Он с силой сбросил ее с себя. Сел, невидяще уставился в незашторенное окно.
— Ты знаешь прислужника врага нации, — гипнотически шептала молодая женщина. — Иди и стань патриотом!
— Ты хочешь, чтобы я стал подлецом?
— Патриотом! — закричала она в истерике и ударила его по скуле. — Кто-то из вас двоих все равно станет патриотом — не ты, так он! Может быть, он уже идет к ревнителю, пока ты тут благородничаешь! — И она застонала, с размаху врезав лицо в подушку. — Иди-и!
Он сполз с кровати и сомнамбулически принялся одеваться.
27
Диктатор сек и сек стремительными диагоналями неоглядный офис. Ге-Стаб и ур-Муон, не получившие разрешения на выход из мундирного состояния, стояли навытяжку и синхронно, точно вымуштрованные для парадных ритуалов боевики, пощелкивали каблуками, поворачиваясь вслед за проносящимся повелителем. Их сияющие лики, которые они наконец-то донесли до этих апартаментов, поблекли — оба решительно не понимали причину столь острого нервного возбуждения ва-Жизда.
Урезав вполовину очередную диагональ, диктатор замер перед полковниками.
— Кто ответит за провал операции?
Вопрос напрочь противоречил только что доложенным оперативным данным, но на возражение никто не осмелился.
— Если трафальеры начнут снимать нас с орбит, как мух, что сделать мне с вами? Какая кара возместит потери?
— Повелитель, — отважился разъять губы ге-Стаб, испугавшийся не столько кары, сколько перспективы опять остаться не у дел, — во все предыдущие агрессии трафальеры норовили уничтожить наши космолеты на дальних подступах. Теперь же мы барражировали ближний к ним космос, и довольно… нагло. Этого ничьи нервы не выдержат…
— А уж тем более системы слежения, — вступился за свою идею ур-Муон.

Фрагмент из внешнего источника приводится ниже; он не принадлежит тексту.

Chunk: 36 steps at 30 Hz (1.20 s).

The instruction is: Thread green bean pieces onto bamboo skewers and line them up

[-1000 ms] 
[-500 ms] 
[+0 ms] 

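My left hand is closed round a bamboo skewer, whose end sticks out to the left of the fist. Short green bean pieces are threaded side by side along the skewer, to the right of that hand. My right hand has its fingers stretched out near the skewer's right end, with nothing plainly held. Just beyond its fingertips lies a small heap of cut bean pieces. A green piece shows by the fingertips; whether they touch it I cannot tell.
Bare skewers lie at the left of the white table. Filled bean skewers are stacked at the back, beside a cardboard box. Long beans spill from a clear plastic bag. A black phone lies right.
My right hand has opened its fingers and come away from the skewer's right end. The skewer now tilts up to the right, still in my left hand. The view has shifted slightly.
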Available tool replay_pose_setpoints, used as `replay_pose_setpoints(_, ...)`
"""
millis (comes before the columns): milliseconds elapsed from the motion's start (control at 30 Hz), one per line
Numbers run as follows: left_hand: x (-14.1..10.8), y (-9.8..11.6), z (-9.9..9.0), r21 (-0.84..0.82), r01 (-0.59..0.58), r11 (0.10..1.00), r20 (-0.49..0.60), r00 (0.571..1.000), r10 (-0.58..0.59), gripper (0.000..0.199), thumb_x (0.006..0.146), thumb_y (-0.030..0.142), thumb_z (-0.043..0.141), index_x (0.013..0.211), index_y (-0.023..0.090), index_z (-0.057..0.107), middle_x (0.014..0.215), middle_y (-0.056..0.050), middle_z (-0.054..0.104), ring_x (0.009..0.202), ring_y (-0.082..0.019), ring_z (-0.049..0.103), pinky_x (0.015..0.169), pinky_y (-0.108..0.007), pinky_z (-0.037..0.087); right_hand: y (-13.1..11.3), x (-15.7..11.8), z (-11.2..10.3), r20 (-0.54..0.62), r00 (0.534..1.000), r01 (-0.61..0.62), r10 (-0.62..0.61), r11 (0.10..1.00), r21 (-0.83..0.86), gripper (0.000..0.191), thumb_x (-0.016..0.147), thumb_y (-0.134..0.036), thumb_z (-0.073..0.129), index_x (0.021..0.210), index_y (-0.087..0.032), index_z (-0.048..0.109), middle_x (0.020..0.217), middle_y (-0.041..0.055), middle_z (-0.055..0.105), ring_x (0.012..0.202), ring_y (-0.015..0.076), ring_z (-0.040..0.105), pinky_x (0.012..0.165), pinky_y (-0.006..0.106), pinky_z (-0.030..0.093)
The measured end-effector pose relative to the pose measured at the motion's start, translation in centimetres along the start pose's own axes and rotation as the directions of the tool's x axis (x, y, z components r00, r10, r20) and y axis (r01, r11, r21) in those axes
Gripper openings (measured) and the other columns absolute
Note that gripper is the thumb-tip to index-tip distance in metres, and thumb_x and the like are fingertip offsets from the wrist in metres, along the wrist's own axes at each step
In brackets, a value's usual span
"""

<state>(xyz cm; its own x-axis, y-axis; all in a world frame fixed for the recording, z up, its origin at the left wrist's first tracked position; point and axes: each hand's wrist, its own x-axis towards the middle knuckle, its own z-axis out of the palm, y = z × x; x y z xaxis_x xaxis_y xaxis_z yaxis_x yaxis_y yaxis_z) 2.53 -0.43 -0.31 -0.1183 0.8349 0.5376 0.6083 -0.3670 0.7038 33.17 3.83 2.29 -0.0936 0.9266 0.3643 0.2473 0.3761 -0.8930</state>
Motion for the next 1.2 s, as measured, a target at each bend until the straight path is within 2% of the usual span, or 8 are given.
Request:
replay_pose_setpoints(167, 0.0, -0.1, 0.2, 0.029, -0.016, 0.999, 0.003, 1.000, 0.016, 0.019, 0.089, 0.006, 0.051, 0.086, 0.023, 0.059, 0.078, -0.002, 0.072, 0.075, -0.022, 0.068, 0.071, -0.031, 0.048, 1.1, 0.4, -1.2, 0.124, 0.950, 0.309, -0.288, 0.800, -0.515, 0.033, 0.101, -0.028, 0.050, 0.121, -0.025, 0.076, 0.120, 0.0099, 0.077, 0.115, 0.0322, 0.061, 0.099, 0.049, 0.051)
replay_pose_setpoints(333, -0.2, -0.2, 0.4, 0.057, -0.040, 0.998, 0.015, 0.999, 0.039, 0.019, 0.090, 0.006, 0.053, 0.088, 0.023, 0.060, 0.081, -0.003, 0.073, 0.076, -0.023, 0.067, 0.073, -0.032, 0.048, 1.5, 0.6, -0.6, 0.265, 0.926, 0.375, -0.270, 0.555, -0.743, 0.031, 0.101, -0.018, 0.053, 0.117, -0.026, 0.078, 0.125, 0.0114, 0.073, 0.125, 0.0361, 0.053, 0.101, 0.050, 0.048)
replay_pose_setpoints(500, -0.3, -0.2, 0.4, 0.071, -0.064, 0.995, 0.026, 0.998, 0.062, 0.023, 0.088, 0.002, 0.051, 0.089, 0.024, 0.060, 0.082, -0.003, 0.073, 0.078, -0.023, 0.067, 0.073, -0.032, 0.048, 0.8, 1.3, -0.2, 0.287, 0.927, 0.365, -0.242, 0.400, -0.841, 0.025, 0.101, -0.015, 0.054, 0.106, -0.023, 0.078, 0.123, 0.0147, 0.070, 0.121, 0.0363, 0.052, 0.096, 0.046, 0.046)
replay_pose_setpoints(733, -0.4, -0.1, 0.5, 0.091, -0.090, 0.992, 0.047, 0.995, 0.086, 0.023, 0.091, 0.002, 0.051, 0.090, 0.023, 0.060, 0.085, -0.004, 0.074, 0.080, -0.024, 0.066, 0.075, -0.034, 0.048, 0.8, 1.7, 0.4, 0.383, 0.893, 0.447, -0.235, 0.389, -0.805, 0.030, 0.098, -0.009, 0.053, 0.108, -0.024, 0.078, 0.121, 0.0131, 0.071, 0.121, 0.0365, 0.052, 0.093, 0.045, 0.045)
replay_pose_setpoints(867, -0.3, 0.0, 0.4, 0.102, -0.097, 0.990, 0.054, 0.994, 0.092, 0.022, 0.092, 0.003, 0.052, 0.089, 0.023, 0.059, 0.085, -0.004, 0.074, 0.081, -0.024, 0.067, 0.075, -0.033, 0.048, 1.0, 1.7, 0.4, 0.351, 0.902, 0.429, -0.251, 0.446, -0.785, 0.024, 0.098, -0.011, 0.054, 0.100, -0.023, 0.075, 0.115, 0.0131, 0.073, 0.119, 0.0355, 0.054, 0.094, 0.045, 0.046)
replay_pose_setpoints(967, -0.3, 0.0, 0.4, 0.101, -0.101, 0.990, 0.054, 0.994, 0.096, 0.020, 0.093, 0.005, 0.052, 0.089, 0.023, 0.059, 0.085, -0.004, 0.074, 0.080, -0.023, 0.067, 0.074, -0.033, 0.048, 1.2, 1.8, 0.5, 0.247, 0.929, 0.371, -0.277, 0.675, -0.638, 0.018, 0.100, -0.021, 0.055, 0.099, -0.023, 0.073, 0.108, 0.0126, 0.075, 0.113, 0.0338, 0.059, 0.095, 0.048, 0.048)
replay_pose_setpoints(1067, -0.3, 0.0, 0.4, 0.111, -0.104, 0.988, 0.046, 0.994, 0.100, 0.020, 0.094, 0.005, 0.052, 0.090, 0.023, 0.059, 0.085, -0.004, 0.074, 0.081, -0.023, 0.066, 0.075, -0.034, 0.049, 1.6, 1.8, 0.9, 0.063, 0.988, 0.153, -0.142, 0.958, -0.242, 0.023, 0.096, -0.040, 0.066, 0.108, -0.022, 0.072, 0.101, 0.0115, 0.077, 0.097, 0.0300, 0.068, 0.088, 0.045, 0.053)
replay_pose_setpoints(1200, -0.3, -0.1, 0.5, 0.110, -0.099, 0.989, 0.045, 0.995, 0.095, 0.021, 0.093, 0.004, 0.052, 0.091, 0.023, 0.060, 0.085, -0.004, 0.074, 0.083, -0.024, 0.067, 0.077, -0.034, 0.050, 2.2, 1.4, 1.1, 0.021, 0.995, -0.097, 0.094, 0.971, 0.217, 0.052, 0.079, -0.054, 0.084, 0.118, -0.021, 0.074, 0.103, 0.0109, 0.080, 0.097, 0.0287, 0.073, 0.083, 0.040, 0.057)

— А если это все же изощренная хитрость?
Стало ясно, что диктатор ищет максимально надежных опор для эпохального решения. Шеф военного департамента посчитал, что субординационная покорность тут неуместна, и ответил не без дерзости:
— А если бы наши космолеты включили сверхмощные распылители вещества РВ-11? Что бы осталось от их защитных зон? Космолеты ведь пересекали их!
— А если бы зоны полностью уцелели? — принял ва-Жизд небрежение этикетом. — И, насладившись произведенным смятением, объяснил: — Трафальеры могли изобрести противоядие от РВ!

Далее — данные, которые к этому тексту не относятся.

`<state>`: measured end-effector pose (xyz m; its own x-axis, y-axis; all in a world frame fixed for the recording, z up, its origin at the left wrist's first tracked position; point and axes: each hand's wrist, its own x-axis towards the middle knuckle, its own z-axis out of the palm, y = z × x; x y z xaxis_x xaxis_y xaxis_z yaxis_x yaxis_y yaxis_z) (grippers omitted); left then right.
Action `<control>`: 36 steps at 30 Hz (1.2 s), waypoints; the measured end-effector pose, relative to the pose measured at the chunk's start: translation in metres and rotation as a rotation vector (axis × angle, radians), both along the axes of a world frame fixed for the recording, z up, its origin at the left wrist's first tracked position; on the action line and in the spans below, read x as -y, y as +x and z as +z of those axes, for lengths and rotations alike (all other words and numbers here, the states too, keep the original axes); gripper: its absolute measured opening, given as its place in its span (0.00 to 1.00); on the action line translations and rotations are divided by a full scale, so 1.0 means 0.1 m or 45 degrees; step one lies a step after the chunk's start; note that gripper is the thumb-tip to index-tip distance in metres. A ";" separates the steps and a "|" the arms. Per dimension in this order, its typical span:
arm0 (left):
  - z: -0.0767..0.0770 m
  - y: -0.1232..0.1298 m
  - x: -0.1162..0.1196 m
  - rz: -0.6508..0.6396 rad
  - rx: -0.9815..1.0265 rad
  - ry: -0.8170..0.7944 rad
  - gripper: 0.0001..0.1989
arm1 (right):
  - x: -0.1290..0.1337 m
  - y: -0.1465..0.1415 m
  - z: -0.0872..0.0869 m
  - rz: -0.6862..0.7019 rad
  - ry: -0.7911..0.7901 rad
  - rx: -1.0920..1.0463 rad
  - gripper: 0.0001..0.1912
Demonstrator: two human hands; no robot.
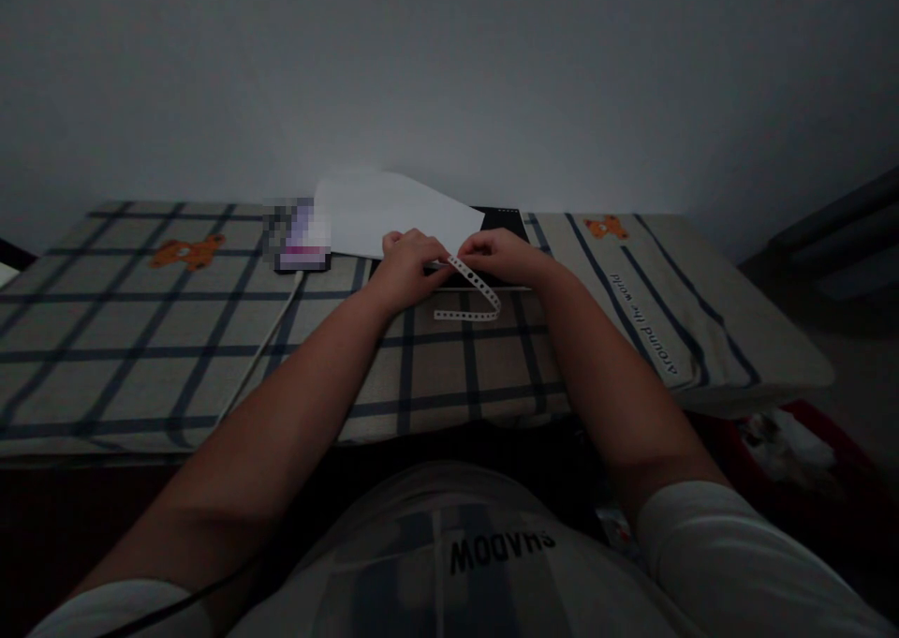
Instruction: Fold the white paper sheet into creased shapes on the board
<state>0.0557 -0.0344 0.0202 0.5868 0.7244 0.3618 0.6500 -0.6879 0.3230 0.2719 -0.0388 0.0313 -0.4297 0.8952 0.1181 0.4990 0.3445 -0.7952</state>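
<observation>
Both hands meet over the far middle of the cloth-covered table. A narrow white paper strip with black dots (486, 293) runs out from between their fingertips, then bends back to the left so that its free end hangs toward me. My left hand (409, 265) pinches the strip's upper end between thumb and fingers. From the other side, my right hand (504, 252) has its thumb and forefinger closed at that same end. The fingers partly hide what is gripped there. Beneath and behind the hands lie a white sheet (386, 209) and a flat black item (504, 220).
A phone-like device (303, 259), partly pixelated, lies left of the sheet with a white cable (263, 343) trailing to the near edge. The checked tablecloth (126, 324) covers the table against a plain wall (449, 76). A red container (835, 432) stands low on the right.
</observation>
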 end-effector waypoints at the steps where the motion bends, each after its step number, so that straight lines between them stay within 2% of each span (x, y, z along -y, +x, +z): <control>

— Могли, но не изобрели! — Торжествующая нота возвысила голос ур-Муона. — Об этом я специально запрашивал трафальерскую военную науку в лице… айсеба ле-Трана, известного аборигенам под именем свыската Хг! Ответ нашего доблестного ползуна был категоричен: над противоядием бьются, но пока его нет!
Нервическое напряжение спало с лица ва-Жизда: последний довод как будто убедил его. Будничным кивком усадив приближенных в кресла у стола, он расслабленно обратился к ур-Муону:
— Нулевую реакцию на космолеты ты, конечно, объясняешь происходящими на Трафальеруме процессами?
— Только ими, повелитель. Еще бы: не захваченных эпидемией доносительства уже практически не осталось. Одна половина населения — в терцетах, другая — под терцетами. Причем взаимоциркуляция между половинами имеет тенденцию к усилению: тот, кто вел расследование, вдруг становится подследственным и наоборот. Это ли не свидетельство зрелости плода?